▶ Exercise objective
Looking at the material below, work out how many of its lines hold the string "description". Give that figure alone.

▶ Available data
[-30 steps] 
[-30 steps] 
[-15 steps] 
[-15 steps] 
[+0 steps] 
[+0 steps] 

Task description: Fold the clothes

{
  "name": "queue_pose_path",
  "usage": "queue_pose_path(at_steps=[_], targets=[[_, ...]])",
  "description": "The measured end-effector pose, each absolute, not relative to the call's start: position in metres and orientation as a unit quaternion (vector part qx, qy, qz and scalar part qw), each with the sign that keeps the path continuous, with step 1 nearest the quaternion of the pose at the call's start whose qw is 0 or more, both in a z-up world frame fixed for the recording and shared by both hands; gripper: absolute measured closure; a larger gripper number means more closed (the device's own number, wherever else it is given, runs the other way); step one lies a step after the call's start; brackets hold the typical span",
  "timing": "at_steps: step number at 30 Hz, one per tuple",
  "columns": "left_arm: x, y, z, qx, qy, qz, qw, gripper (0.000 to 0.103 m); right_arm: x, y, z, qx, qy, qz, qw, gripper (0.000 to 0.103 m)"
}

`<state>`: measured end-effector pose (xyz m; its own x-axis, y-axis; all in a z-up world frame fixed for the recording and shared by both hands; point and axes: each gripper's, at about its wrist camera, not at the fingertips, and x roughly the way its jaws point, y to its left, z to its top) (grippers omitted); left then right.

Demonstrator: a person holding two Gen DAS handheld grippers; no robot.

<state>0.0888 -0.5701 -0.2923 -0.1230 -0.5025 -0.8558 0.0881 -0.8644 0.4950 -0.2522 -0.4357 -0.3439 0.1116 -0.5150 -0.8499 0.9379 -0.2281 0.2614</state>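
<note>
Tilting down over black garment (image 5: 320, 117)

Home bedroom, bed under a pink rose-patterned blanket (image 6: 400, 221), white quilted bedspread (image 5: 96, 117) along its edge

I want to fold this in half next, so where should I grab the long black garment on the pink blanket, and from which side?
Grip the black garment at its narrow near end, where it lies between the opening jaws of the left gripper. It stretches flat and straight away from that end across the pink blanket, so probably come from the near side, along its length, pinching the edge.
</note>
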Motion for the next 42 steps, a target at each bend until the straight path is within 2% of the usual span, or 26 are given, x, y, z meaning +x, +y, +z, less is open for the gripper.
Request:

▶ Solution for this task
2